Re: [patch 2/3] x86/fpu/xsave: Prepare for optimized compaction

From: Dave Hansen <dave.hansen@intel.com>
To: Thomas Gleixner <tglx@linutronix.de>,
	LKML <linux-kernel@vger.kernel.org>
Cc: x86@kernel.org, Andrew Cooper <andrew.cooper3@citrix.com>,
	"Edgecombe, Rick P" <rick.p.edgecombe@intel.com>
Subject: Re: [patch 2/3] x86/fpu/xsave: Prepare for optimized compaction
Date: Thu, 14 Apr 2022 08:46:36 -0700	[thread overview]
Message-ID: <d2f927c9-187a-906c-e1f3-33541b3b5a84@intel.com> (raw)
In-Reply-To: <20220404104820.656881574@linutronix.de>

[-- Attachment #1: Type: text/plain, Size: 6564 bytes --]

On 4/4/22 05:11, Thomas Gleixner wrote:
...
> For copy_uabi_to_xstate() it's more effort when supervisor states are
> supported and active.

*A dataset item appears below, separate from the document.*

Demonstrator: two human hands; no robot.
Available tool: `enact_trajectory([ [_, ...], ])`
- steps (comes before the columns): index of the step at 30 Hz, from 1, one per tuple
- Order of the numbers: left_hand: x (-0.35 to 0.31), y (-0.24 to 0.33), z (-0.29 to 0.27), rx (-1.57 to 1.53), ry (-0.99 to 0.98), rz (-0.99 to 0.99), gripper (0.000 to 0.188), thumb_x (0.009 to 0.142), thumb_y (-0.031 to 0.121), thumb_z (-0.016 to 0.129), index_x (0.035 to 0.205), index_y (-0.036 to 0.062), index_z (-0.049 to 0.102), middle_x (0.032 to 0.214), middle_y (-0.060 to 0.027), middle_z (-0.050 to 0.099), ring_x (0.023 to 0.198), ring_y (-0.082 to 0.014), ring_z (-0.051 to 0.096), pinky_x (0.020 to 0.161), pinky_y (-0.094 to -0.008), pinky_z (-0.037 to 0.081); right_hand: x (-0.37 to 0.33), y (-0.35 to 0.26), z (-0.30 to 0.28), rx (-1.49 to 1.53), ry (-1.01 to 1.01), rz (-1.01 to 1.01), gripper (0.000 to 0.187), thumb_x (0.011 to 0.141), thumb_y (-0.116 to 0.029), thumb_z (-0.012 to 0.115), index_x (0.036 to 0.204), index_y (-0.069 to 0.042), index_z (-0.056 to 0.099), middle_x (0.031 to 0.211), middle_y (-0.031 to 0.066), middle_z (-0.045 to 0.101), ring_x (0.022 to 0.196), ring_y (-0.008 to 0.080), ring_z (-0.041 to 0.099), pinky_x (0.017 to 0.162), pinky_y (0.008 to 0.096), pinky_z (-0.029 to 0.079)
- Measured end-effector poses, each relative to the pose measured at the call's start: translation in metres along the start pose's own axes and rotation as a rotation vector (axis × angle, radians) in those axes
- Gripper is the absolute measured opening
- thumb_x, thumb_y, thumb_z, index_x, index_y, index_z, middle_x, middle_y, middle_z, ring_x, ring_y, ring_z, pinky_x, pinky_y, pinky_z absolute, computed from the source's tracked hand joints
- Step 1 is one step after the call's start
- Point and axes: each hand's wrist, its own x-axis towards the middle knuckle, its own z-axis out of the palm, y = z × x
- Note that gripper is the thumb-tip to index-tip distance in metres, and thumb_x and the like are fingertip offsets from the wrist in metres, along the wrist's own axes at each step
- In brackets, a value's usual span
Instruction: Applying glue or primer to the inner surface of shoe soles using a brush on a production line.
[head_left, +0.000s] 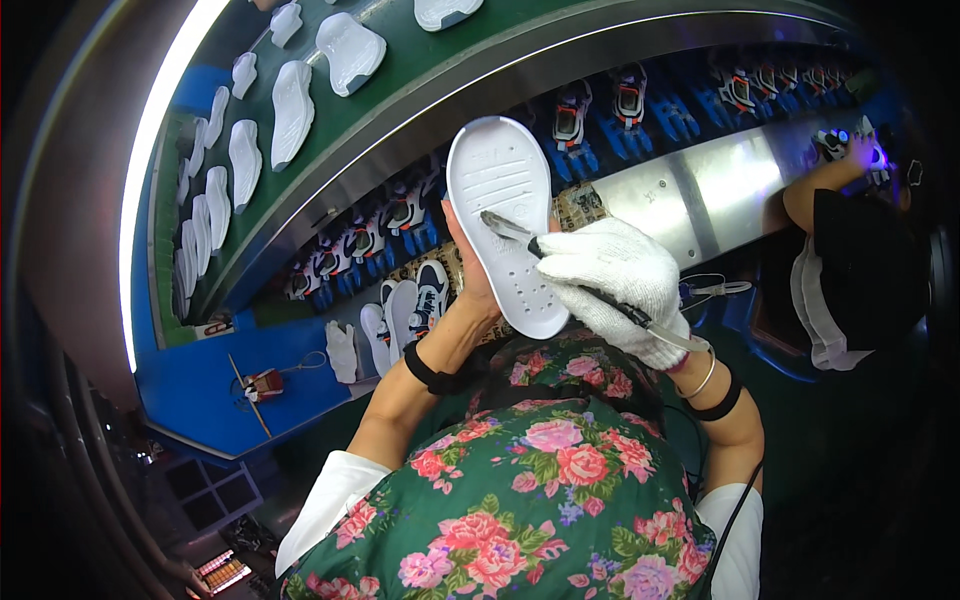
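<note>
A white shoe sole (497, 160) is held up in front of me, its hollow ridged inside facing me. My bare left hand (474, 268) grips it from behind by its left edge; most of those fingers are hidden behind the sole. In a white knitted glove, my right hand (618, 285) is closed around a dark-handled brush (508, 229). The brush tip lies over the sole's inner face, near its middle. From the back of the handle, a pale tube runs past my right wrist.
Beyond a metal rail, a green belt (390, 100) carries several white soles. Shoe uppers (572, 115) on blue holders line the lower channel. Several white soles and a shoe (430, 300) stand left of my arm, by a blue table (200, 400). A co-worker's arm (815, 190) reaches in at right.
</note>
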Motion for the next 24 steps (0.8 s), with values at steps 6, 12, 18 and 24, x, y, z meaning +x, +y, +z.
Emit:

If the user space buffer has active states which are
> not in the set of current states of the XSTATE buffer, then the buffer
> layout will change which means the supervisor states might be overwritten.
> 
> Provide a function, which moves them out of the way and invoke it before
> any of the extended features is copied from the user space buffer.

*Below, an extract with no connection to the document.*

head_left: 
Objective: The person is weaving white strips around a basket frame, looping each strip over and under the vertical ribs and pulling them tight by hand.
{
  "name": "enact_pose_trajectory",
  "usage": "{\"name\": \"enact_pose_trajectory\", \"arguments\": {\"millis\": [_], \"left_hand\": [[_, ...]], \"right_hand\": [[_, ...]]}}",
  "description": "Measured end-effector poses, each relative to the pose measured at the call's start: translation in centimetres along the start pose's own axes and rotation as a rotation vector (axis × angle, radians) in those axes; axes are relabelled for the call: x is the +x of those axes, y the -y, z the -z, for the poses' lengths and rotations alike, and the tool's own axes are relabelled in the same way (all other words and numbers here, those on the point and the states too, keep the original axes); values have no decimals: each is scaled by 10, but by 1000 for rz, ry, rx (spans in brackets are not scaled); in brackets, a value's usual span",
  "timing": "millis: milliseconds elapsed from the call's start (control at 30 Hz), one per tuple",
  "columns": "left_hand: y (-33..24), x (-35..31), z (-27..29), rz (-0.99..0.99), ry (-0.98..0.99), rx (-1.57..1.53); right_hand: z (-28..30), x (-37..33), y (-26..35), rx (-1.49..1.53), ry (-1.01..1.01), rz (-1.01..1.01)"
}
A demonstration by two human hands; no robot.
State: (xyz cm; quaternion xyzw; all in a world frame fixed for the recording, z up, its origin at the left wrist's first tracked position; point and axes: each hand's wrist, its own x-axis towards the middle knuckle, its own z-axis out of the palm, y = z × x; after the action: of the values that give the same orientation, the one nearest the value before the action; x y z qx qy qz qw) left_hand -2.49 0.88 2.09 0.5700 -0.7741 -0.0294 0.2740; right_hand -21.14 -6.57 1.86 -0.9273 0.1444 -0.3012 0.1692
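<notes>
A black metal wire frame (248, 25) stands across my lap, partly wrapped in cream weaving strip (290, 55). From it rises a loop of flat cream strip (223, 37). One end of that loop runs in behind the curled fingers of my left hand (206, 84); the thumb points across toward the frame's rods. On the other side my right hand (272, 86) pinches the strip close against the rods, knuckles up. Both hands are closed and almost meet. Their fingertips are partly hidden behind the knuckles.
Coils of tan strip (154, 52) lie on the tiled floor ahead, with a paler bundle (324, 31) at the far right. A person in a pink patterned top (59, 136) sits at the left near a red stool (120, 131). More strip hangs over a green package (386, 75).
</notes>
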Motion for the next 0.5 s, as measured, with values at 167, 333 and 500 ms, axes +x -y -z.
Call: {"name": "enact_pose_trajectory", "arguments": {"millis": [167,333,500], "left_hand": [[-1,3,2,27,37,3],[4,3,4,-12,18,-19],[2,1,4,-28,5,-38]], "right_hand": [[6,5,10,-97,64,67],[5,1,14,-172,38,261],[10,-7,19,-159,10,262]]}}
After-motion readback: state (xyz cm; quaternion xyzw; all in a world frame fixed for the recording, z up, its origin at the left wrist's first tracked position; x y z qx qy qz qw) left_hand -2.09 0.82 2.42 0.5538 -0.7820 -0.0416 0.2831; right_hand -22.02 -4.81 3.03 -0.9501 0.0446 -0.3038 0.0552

This took me a minute to sort through.  There are three kinds of state
in the kernel buffer in copy_uabi_to_xstate().

1. User state, set in hdr.features which is copied from uabi buffer
2. User state, clear in hdr.features.  Feature will be set to its init
   state because xsave->header.xfeatures is cleared.
3. Supervisor state which is preserved.

I was confused for a *moment* because the space for a #2 might be
overwritten by a #1 copy-in from userspace.  But, that only happens for
states that will end up being set to init.  No harm, no foul.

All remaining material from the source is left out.